»»

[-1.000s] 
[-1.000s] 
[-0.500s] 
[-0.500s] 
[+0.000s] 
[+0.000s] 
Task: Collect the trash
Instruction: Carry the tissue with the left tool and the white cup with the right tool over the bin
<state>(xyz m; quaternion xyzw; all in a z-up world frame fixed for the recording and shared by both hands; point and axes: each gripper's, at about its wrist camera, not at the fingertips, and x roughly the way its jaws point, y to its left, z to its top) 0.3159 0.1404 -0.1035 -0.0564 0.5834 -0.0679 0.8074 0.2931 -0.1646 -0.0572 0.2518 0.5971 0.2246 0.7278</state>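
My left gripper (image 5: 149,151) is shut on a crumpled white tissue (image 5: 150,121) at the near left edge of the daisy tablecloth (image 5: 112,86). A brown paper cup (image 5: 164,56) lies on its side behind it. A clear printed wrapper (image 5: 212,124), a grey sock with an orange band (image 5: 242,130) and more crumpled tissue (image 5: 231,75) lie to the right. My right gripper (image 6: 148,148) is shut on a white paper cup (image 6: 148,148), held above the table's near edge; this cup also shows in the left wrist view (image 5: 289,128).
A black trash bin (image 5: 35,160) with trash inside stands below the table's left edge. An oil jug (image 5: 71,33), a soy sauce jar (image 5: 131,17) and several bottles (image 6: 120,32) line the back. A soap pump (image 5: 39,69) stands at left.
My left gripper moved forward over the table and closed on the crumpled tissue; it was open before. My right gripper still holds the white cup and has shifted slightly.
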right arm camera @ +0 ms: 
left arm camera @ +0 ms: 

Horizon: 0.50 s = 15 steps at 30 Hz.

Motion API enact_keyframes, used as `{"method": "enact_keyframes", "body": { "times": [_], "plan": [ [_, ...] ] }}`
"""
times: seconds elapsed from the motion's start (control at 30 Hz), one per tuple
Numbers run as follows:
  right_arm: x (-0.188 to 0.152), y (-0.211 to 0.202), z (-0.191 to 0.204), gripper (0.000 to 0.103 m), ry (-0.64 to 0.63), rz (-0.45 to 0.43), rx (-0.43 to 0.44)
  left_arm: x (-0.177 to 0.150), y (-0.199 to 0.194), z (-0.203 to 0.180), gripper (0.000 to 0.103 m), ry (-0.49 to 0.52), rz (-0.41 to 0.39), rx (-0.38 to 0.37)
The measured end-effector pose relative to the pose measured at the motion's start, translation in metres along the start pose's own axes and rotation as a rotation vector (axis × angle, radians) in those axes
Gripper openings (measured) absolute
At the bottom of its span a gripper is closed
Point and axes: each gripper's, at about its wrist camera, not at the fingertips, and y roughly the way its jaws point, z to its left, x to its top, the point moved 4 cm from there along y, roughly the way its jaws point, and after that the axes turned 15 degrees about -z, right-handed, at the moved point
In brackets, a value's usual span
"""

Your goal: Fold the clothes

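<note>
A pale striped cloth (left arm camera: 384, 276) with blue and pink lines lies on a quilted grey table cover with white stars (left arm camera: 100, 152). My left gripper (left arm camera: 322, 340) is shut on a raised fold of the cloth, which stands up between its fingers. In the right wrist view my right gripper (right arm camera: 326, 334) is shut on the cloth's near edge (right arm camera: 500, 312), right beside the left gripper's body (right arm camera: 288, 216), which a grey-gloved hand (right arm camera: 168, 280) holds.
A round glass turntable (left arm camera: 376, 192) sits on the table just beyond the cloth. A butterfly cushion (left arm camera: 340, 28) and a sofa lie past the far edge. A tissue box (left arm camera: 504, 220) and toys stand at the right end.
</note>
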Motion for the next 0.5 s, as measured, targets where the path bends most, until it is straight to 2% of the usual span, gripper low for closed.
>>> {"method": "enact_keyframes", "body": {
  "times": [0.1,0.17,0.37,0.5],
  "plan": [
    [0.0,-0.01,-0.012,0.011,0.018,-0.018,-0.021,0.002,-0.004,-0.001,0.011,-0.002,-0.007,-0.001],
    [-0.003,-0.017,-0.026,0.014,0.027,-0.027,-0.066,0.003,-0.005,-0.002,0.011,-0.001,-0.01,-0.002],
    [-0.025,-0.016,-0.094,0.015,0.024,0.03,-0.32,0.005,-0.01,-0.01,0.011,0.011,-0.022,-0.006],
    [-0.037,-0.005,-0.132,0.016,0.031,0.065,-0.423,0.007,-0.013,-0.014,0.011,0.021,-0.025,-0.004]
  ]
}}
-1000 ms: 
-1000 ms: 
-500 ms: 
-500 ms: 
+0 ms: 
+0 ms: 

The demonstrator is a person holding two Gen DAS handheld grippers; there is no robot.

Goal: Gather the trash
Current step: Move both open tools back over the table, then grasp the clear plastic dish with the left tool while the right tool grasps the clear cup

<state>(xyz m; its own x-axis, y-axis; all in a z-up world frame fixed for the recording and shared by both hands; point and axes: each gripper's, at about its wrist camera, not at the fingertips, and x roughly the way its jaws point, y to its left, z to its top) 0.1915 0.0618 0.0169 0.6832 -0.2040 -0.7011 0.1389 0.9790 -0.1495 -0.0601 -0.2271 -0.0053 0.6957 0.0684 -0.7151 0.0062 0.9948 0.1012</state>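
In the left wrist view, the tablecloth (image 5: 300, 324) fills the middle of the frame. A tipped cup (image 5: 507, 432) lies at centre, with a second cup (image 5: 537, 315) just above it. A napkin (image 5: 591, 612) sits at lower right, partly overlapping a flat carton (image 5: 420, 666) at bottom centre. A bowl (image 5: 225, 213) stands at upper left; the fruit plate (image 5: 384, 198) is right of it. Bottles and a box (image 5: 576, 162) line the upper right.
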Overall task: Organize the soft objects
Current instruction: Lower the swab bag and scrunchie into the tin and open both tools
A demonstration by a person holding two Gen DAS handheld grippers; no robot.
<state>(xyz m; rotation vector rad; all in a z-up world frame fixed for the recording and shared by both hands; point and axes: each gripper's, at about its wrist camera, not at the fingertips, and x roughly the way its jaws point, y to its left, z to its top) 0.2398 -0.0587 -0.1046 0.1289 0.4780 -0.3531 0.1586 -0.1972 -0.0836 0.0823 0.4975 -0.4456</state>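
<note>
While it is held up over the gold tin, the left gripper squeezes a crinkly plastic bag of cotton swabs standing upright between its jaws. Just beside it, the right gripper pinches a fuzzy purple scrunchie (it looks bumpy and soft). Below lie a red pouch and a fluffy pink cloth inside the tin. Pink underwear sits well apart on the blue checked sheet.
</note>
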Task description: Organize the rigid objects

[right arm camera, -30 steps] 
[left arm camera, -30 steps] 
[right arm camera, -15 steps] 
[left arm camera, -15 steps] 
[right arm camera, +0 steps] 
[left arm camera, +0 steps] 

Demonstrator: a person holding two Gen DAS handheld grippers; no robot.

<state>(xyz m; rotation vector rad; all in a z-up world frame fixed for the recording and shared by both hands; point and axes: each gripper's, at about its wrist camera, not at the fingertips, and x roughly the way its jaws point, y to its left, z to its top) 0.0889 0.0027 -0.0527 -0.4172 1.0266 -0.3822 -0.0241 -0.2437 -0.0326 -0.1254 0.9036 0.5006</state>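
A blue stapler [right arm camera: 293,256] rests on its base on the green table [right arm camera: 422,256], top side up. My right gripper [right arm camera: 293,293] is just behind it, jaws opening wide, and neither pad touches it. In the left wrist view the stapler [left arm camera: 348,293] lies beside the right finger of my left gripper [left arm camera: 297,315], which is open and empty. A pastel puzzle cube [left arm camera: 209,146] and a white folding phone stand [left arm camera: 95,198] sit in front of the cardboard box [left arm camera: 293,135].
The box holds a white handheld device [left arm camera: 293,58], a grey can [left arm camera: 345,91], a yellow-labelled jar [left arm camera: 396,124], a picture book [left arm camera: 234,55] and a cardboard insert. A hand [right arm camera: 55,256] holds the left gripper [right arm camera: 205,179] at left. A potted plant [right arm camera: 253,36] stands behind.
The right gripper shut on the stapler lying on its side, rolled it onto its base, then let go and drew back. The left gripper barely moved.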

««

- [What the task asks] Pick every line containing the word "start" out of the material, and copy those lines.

- [Task result]
times: seconds elapsed from the motion's start (control at 30 Hz), one per tuple
The measured end-effector pose relative to the pose measured at the motion's start, translation in metres along the start pose's own axes and rotation as a rotation vector (axis × angle, radians) in those axes

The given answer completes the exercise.